With a compassionate eloquence reminiscent of James Baldwin's Letter to My Nephew, Ellis Cose presents a realistic examination of the challenges facing black men in modern America.
Black men have never had more opportunity for success than today—yet, as bestselling author Cose puts it, "We are watching the largest group of black males in history stumbling through life with a ball and chain." Add to that the ravages of police brutality, murder, poverty, illiteracy, and the widening gap separating the black "elite" from the "underclass," and the result is a paralyzing pessimism. But even as Cose acknowledges the systemic obstacles that confront black men, he refuses to accept them as reasons for giving up; instead he rails against the destructive attitude that has made academic achievement a source of shame instead of pride in many black communities—and outlines steps black males can take to enhance their odds for success.

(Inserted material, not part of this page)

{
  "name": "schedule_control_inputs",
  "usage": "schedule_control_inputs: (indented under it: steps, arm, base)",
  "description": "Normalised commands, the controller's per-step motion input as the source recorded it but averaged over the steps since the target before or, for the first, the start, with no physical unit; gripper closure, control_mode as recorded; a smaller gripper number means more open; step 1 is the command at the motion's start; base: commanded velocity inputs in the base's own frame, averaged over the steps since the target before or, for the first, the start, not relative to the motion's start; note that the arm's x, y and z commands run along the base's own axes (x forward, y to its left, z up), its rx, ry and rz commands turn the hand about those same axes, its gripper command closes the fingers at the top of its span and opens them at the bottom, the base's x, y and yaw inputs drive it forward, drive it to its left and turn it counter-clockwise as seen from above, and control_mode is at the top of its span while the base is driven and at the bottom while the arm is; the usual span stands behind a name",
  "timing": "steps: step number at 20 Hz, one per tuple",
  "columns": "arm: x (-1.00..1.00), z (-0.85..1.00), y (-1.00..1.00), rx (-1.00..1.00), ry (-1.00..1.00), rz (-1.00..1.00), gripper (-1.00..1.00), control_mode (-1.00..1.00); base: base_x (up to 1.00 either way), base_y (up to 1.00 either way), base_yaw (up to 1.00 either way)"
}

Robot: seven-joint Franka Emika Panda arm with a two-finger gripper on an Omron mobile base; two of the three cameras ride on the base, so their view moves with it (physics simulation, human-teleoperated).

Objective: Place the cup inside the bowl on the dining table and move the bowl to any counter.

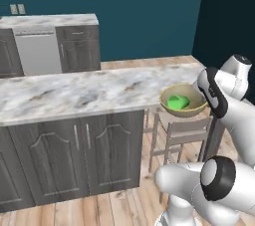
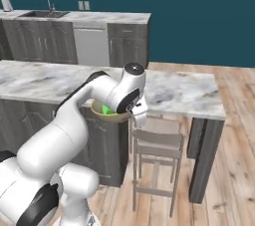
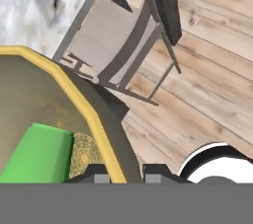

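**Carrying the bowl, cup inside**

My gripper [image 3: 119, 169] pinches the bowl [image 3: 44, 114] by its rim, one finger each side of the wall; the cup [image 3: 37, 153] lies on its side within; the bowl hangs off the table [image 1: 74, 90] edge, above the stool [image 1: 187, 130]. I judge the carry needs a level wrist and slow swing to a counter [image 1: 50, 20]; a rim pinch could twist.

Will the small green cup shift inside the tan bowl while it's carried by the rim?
Probably: the small green cup lies on its side, so it may roll. The round tan bowl, pinched at one rim point by the gripper, could tilt.
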Motion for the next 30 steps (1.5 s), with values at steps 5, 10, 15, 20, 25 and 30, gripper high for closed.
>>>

With insightful anecdotes about a broad range of black men from all walks of life, Cose delivers a warning of the vast tragedy that is wasted black potential, and a call to arms that can enable black men to reclaim their destiny in America.

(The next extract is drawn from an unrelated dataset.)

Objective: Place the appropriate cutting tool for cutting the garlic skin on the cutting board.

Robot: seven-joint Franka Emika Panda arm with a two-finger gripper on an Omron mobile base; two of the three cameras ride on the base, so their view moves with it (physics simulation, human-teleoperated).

Ellis Cose is the author of the bestselling The Envy of the World, Color-Blind, and The Rage of a Privileged Class, as well as Democracy, If We Can Keep It and The Short Life & Curious Death of Free Speech in America. He is a columnist and contributing editor for Newsweek magazine. He has appeared on Nightline, Dateline, Good Morning America, PBS's NewsHour with Jim Lehrer, NPR, and other national television and radio programs. He lives in New York City with his wife and daughter.
Washington Post Lucid, eloquent and deeply personal.
Chicago Tribune Cose writes with the urgency of a man who is single-handedly trying to save the race....But young black males are not his only intended audience. The Envy of the World speaks to the rest of us as well.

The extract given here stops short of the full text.